● **HOW TO COMPLETE THIS TASK**:
If a line in the entries includes "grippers", show that line.

● **EXCERPTED RECORDS**:
=== Begin Enclosure ===

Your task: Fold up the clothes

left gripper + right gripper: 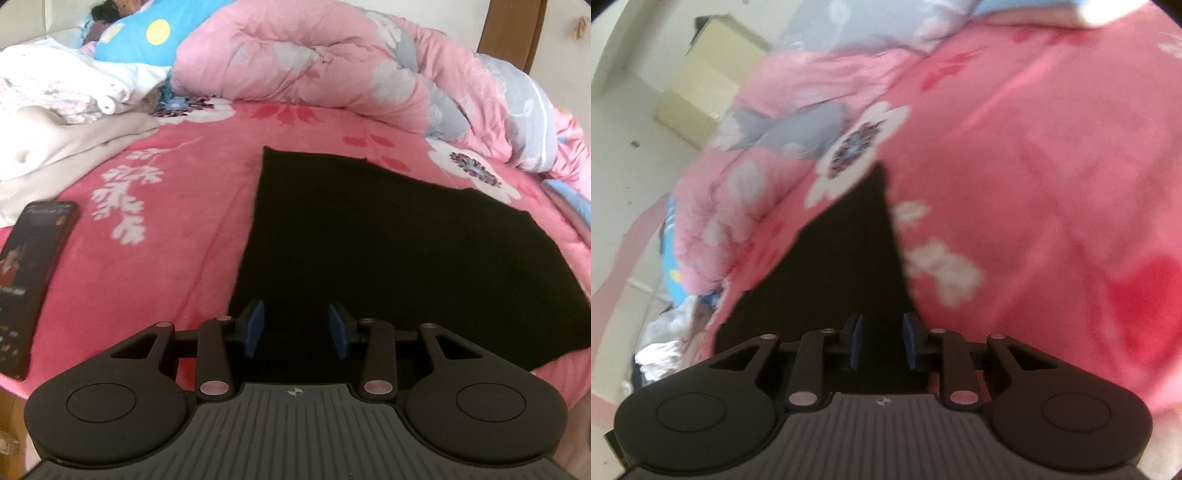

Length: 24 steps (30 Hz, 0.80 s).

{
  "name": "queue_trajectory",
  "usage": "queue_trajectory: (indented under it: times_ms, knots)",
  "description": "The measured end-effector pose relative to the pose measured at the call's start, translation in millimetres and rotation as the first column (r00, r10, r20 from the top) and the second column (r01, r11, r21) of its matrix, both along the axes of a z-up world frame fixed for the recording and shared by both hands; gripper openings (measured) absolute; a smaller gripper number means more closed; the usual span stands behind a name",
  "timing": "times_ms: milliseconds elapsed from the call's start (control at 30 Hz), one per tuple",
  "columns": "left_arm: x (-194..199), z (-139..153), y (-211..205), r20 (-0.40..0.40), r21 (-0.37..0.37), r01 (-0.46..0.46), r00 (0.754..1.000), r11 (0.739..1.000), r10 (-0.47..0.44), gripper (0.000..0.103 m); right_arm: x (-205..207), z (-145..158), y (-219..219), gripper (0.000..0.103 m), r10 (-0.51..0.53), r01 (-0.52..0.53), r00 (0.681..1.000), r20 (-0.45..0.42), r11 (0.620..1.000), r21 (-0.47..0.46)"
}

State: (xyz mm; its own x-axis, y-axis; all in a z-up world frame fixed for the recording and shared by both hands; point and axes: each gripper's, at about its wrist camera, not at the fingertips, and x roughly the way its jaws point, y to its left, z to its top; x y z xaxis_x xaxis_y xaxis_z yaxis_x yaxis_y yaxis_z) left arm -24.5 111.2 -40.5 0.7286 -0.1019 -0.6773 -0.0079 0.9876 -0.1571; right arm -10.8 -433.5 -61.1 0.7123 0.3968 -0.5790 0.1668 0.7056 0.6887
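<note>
The bed is covered by a pink fleece sheet (192, 236) printed with white leaf sprays and red and white flowers. Lying flat on it, at the centre of the left wrist view and spreading toward four o'clock, is a black cloth garment (369, 251) with straight edges. At nine o'clock a dark smartphone (29, 280) lies face up with its screen lit. At ten o'clock sits a heap of cream and white fabrics (62, 122). From twelve to two o'clock a bunched pink quilt with grey and white flowers (332, 62) lies along the far side, and at eleven o'clock a blue pillow with a yellow dot (147, 37).
</note>
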Motion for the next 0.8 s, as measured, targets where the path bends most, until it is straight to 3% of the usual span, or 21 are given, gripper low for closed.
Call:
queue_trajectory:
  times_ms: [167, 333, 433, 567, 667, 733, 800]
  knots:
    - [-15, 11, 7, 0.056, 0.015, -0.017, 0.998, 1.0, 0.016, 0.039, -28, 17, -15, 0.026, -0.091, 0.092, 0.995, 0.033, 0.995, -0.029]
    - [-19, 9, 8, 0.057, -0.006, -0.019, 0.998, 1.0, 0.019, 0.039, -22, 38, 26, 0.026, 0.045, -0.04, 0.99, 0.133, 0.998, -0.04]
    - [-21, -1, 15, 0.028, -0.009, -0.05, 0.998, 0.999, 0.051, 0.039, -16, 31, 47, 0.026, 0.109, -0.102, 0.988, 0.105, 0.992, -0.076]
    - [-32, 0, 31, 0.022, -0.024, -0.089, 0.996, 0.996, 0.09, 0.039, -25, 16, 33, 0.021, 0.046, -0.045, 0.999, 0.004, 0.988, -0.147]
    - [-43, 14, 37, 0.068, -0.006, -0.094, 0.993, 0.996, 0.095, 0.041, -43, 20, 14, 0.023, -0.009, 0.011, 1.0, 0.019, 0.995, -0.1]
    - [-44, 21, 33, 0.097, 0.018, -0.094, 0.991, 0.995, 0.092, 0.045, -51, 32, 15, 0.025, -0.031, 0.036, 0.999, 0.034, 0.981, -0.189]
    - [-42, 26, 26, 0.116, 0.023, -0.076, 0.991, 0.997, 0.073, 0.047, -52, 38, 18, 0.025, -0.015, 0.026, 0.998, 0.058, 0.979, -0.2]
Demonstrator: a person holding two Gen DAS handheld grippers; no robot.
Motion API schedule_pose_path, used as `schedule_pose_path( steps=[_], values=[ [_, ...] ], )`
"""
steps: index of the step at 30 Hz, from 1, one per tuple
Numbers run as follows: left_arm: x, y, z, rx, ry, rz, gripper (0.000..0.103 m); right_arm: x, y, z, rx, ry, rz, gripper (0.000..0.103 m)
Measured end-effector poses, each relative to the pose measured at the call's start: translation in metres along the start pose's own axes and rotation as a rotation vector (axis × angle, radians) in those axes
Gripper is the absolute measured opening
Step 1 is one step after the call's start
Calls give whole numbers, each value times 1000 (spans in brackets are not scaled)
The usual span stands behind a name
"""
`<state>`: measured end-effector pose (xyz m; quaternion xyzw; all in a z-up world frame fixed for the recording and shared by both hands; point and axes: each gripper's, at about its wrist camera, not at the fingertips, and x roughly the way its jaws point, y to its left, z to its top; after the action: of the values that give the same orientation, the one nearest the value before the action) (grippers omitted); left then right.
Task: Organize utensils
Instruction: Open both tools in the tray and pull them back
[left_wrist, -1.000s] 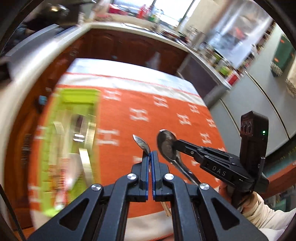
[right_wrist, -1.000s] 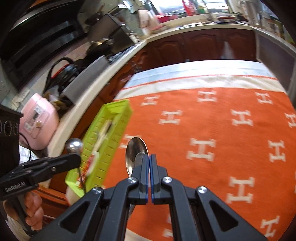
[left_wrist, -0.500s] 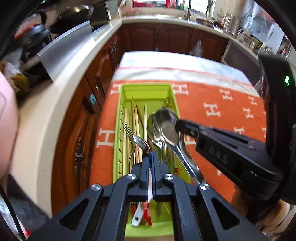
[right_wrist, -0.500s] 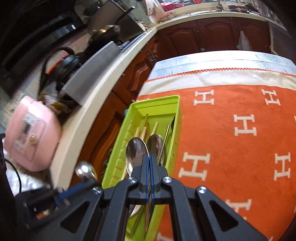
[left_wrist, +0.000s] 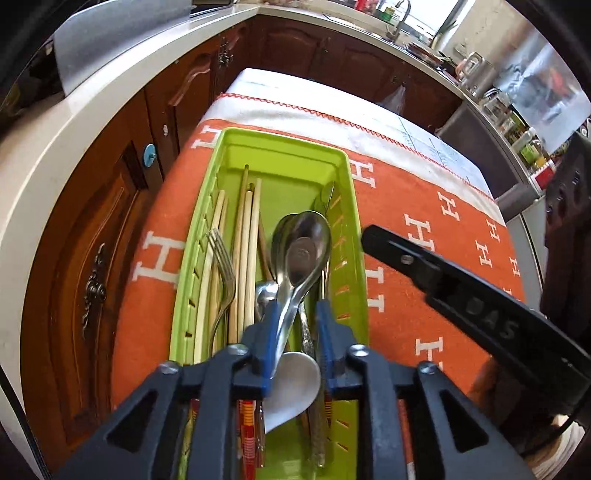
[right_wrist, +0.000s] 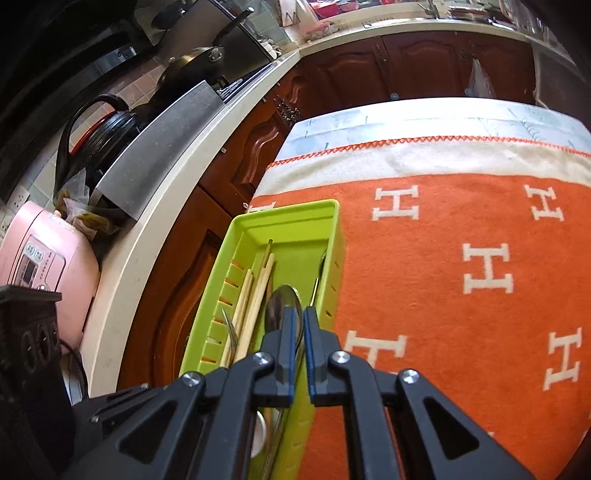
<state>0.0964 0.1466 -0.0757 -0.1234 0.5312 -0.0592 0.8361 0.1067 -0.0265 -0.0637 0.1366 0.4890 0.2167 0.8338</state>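
Lime-green slotted plastic cutlery tray (left_wrist: 354, 206) sits lower centre in both views, on the left edge of the bench. Contents: pale wooden chopsticks (left_wrist: 247, 236) along the left half, a steel fork (left_wrist: 221, 258) beside them, stacked shiny steel spoons (left_wrist: 303, 247) on the right half, a small steel spoon (left_wrist: 266, 291) next to them, a white flat-bowled spoon (left_wrist: 295, 380) near the bottom, and red-and-yellow striped handles (left_wrist: 246, 424) at the near end.

Left tool (left_wrist: 295, 314): jaws have just been opening, blue pads spread over the tray. A steel spoon handle runs between them, lying against the left pad only, not pinched.

Right tool (right_wrist: 298, 325): jaws have just been opening, only a narrow gap showing. A spoon handle passes through the gap; cannot tell if the pads press on it. Its black body crosses the right of the left view, lettering "DAS" (left_wrist: 491, 325) readable.

Bench cover: orange woven blanket (right_wrist: 461, 332) with repeated white "H" letters (right_wrist: 487, 269), cream border with red zigzag stitching at the far end.

Room: kitchen, dark brown wooden cabinets (right_wrist: 406, 62) under a pale worktop (right_wrist: 177, 184). Upper left of the right view: black frying pan (right_wrist: 192, 62), black pot with a looped handle (right_wrist: 99, 129), pink rice cooker (right_wrist: 40, 266) at mid left edge.
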Motion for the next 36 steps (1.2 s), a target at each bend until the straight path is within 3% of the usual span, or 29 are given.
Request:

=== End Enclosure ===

● **SOLUTION FOR THIS TASK**:
Demonstrator: a person holding two Gen DAS handheld grippers; no robot.
`<state>`: measured end-effector pose (xyz m; quaternion xyzw; all in a z-up world frame fixed for the recording and shared by both hands; point and axes: each gripper's, at about its wrist camera, not at the fingertips, and x roughly the way its jaws point, y to its left, z to its top; after the action: of the values that give the same orientation, the one nearest the value before the action) (grippers omitted); left then right.

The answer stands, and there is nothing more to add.